◆ PROBLEM STATEMENT
First find the line with "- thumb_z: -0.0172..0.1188" in the entries below, then set down exactly every line through the line with "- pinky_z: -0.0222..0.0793", that line included.

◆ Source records

+ + + + + + +

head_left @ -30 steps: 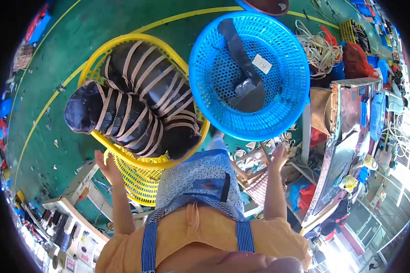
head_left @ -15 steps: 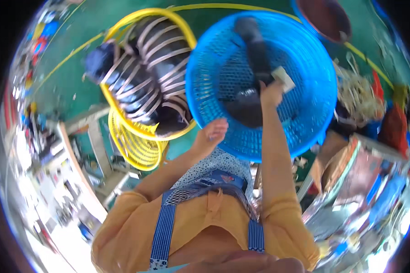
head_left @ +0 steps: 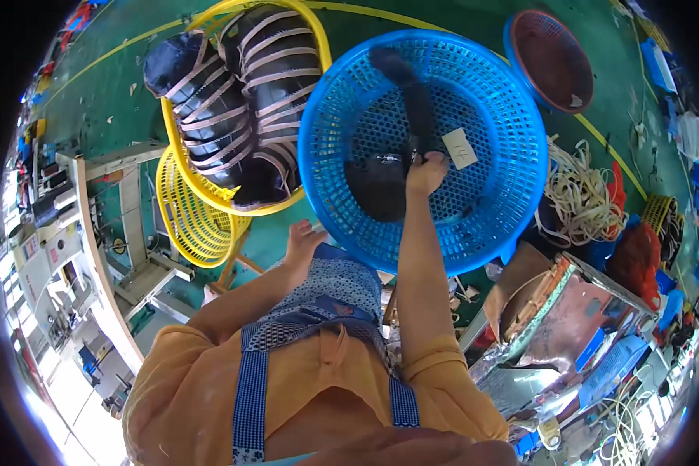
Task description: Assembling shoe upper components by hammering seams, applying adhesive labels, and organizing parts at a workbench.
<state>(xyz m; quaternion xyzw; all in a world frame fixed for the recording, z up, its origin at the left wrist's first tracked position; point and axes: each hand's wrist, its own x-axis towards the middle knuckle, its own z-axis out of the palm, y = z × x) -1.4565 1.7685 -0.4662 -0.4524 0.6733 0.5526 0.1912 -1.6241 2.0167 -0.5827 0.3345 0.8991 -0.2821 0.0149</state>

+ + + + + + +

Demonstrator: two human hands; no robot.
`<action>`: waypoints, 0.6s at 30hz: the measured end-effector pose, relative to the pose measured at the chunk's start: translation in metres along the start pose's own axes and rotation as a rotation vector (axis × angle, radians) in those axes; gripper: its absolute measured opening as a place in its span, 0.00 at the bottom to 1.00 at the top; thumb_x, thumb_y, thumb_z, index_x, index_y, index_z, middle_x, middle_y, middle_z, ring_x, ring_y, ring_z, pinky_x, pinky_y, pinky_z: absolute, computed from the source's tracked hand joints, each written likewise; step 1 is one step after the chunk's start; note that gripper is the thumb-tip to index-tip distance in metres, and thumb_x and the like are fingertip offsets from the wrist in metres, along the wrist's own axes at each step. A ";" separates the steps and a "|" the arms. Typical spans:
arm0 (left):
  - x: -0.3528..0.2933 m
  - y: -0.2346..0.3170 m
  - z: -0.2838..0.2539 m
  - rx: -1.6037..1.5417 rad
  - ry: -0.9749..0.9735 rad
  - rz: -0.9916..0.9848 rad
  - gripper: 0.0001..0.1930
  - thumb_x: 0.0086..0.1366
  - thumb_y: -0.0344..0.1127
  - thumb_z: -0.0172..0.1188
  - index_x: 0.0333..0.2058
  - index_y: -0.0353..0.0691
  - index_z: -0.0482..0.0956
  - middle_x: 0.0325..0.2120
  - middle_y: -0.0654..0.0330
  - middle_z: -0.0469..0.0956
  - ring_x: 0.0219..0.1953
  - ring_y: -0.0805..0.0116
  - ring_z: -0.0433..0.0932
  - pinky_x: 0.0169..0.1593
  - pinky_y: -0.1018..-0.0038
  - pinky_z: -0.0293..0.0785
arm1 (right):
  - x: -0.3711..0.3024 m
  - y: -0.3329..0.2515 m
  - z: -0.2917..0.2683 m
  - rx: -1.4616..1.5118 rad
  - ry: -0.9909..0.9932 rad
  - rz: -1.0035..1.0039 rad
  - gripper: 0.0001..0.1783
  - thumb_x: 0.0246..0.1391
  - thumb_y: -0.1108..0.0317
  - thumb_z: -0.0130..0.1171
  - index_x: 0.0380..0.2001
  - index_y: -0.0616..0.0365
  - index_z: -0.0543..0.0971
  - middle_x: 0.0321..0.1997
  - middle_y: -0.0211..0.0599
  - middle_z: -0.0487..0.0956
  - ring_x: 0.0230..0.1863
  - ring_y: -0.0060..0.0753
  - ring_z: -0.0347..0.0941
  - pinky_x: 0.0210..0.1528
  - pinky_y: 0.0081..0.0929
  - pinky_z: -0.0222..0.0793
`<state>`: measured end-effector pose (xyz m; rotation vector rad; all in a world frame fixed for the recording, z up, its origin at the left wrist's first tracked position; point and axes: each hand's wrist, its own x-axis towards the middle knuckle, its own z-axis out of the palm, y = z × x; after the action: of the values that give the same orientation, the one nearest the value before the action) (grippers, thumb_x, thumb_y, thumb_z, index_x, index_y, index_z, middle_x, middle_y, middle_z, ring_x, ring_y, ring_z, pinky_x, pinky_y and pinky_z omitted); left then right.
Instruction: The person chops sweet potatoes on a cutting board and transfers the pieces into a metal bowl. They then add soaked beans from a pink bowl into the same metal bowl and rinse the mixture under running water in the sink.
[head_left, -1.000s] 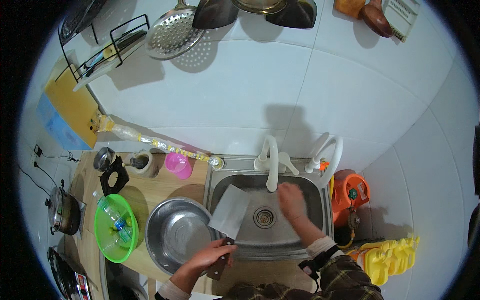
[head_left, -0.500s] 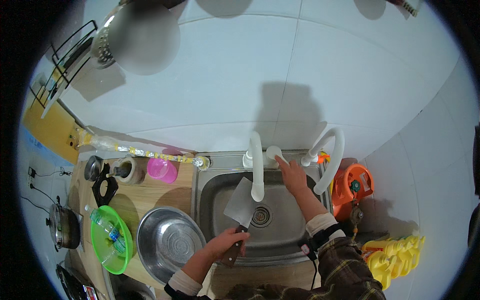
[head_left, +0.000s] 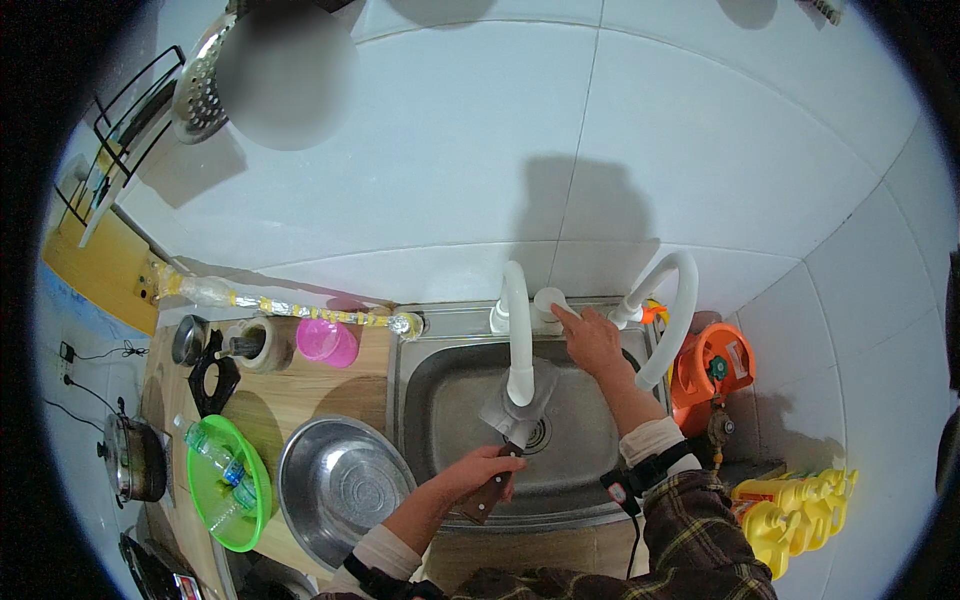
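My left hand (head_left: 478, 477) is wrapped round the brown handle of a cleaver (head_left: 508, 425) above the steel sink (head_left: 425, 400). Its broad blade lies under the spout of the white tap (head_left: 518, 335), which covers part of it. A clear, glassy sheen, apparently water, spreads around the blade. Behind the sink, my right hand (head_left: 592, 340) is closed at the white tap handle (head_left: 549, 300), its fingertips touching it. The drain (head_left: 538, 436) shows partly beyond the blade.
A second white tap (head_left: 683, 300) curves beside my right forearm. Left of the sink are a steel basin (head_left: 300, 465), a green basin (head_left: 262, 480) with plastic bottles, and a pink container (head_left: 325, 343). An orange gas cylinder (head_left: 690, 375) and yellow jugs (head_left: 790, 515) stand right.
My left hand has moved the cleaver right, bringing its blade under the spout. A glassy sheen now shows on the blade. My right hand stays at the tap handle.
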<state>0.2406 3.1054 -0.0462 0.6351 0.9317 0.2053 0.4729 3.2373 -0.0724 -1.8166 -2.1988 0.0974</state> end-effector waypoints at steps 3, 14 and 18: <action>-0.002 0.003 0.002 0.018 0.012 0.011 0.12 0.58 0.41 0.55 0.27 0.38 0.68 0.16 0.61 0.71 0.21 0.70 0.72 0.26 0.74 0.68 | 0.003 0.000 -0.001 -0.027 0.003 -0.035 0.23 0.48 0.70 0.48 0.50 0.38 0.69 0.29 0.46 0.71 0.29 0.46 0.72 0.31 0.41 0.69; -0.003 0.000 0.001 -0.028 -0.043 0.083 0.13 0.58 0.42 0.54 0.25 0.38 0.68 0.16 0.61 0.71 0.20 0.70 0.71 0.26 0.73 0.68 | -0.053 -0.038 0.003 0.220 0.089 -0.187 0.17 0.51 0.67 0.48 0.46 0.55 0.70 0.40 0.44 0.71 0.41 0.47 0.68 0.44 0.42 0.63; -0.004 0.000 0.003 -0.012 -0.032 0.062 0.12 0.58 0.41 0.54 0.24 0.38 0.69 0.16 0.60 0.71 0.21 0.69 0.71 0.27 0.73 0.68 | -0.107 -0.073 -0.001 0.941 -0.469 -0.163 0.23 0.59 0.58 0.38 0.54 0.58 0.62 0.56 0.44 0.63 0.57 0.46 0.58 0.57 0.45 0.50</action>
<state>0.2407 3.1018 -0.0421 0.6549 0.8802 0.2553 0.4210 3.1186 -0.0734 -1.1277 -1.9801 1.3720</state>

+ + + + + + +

◆ EXERCISE SOLUTION
  - thumb_z: -0.0172..0.1188
  - index_x: 0.0333..0.2058
  - index_y: -0.0353..0.0691
  - index_z: -0.0482..0.0956
  - middle_x: 0.0325..0.2120
  - middle_y: -0.0654..0.0330
  - middle_z: -0.0469..0.0956
  - ring_x: 0.0219..0.1953
  - ring_y: -0.0805..0.0116
  - ring_z: -0.0433..0.0932
  - pinky_x: 0.0169..0.1593
  - pinky_y: -0.1018..-0.0038
  - pinky_z: -0.0293..0.0785
arm1 (right):
  - x: -0.3711..0.3024 m
  - y: -0.3329..0.2515 m
  - z: -0.2917..0.2683 m
  - rx: -1.4616..1.5118 rad
  - ry: -0.9909..0.9932 rad
  - rz: -1.0035..1.0039 rad
  - gripper: 0.0001..0.1783
  - thumb_x: 0.0246..0.1391
  - thumb_y: -0.1108..0.0317
  - thumb_z: -0.0130..0.1171
  - index_x: 0.0380..0.2001
  - index_y: -0.0616..0.0365
  - index_z: -0.0543..0.0971
  - middle_x: 0.0321..0.1997
  - middle_y: -0.0211..0.0599
  - middle_z: -0.0487..0.0956
  - ring_x: 0.0230..0.1863
  - ring_y: -0.0060..0.0753
  - ring_z: -0.0347..0.0941
  - pinky_x: 0.0210..0.1528
  - pinky_y: 0.0081..0.0929
  - pinky_z: -0.0222..0.0793

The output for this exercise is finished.